CapitaMall Trust
Annual Report 2013
168
Clarity
Notes to the
Financial Statements
3
SIGNIFICANT ACCOUNTING POLICIES
(continued)
3.7 Financial instruments
(continued)
Non-derivative financial assets
(continued)
Financial assets and liabilities are offset and the net amount presented in the balance sheet when, and only
when, the Group has a legal right to offset the amounts and intends either to settle on a net basis or to
realise the asset and settle the liability simultaneously.
The Group has the following non-derivative financial assets: loans and receivables.
Loans and receivables
Loans and receivables are financial assets with fixed or determinable payments that are not quoted in an
active market. Such assets are recognised initially at fair value plus any directly attributable transaction
costs. Subsequent to initial recognition, loans and receivables are measured at amortised cost using the
effective interest method, less any impairment losses.
Loans and receivables comprise trade and other receivables, loans to joint ventures and cash and
cash equivalents.
Cash and cash equivalents comprise cash balances and bank deposits.
Non-derivative financial liabilities
The Group initially recognises all other financial liabilities (including liabilities designated at fair value through
profit or loss) on the trade date at which the Group becomes a party to the contractual provisions of
the instrument.
The Group derecognises a financial liability when its contractual obligations are discharged, cancelled
or expired.
The Group has the following non-derivative financial liabilities: loans and borrowings, amounts owing to joint
venture partners, trade and other payables and security deposits.
Such financial liabilities are recognised initially at fair value plus any directly attributable transaction costs.
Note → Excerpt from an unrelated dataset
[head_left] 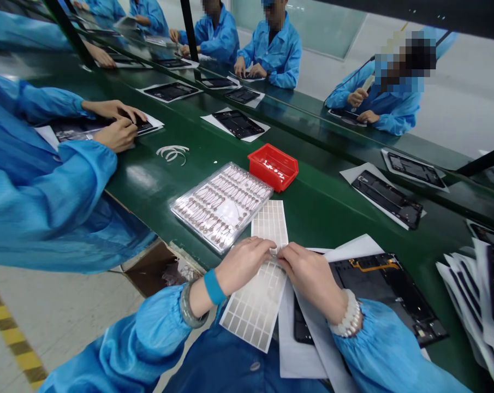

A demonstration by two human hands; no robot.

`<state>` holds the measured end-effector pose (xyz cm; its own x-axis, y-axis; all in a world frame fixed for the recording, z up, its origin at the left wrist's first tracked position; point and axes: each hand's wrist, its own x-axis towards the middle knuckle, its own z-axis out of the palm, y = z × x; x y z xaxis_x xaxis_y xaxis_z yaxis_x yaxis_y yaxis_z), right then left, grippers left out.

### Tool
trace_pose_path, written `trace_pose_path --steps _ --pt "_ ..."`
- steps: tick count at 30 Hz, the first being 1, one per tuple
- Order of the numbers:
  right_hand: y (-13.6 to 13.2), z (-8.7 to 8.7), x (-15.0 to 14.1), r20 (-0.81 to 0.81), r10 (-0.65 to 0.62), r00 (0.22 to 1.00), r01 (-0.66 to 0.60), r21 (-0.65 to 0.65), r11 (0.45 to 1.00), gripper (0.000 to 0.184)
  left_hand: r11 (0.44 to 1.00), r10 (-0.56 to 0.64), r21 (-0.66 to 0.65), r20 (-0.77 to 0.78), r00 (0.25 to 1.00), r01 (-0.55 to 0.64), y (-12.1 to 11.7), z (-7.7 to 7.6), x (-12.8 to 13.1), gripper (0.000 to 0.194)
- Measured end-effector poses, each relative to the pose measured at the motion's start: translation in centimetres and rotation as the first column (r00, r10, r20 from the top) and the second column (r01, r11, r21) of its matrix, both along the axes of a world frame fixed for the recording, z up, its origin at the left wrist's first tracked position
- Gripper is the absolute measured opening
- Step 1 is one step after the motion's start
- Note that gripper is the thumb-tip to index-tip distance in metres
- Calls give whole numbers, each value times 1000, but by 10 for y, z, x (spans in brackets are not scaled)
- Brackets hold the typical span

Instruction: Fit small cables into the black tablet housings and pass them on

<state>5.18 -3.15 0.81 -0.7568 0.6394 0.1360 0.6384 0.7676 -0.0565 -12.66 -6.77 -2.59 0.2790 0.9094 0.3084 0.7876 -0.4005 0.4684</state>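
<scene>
Above a long sheet of grey rectangular stickers point(249, 311), my left hand point(247, 262) and my right hand point(310, 273) meet with their fingertips pinched. Between the fingertips shows a small pale sticker point(274, 251), partly covered by the fingers. Beyond the left hand lies a clear plastic tray point(228, 210), with rows of small round parts on thin wires. Beside and partly under my right forearm is a black tablet-like housing point(394, 295) with an orange flex cable, lying on white paper. White sheets point(298, 360) and another dark panel edge lie below the right wrist.
A red bin point(273, 167) with small white pieces stands behind the tray. Black housings on paper point(388, 197) line the green bench point(312, 213). A stack of papers and panels point(468, 305) is at right. A co-worker's hands point(118, 128) work at left; curled white strips point(173, 154) lie nearby.
</scene>
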Motion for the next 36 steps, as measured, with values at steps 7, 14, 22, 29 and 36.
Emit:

Subsequent to initial recognition, these financial liabilities aremeasured at amortised cost using the effective
interest method.
Derivative financial instruments and hedging activities
The Group holds derivative financial instruments to hedge its foreign currency and interest rate risk
exposures. Embedded derivatives are separated from the host contract and accounted for separately
if the economic characteristics and risks of the host contract and the embedded derivative are not
closely related, a separate instrument with the same terms as the embedded derivative would meet
the definition of a derivative, and the combined instrument is not measured at fair value through
profit or loss. Multiple embedded derivatives in a single instrument are treated as a single compound
embedded derivative if they share the same underlying risk exposures, are interdependent of each other
and are not readily separable.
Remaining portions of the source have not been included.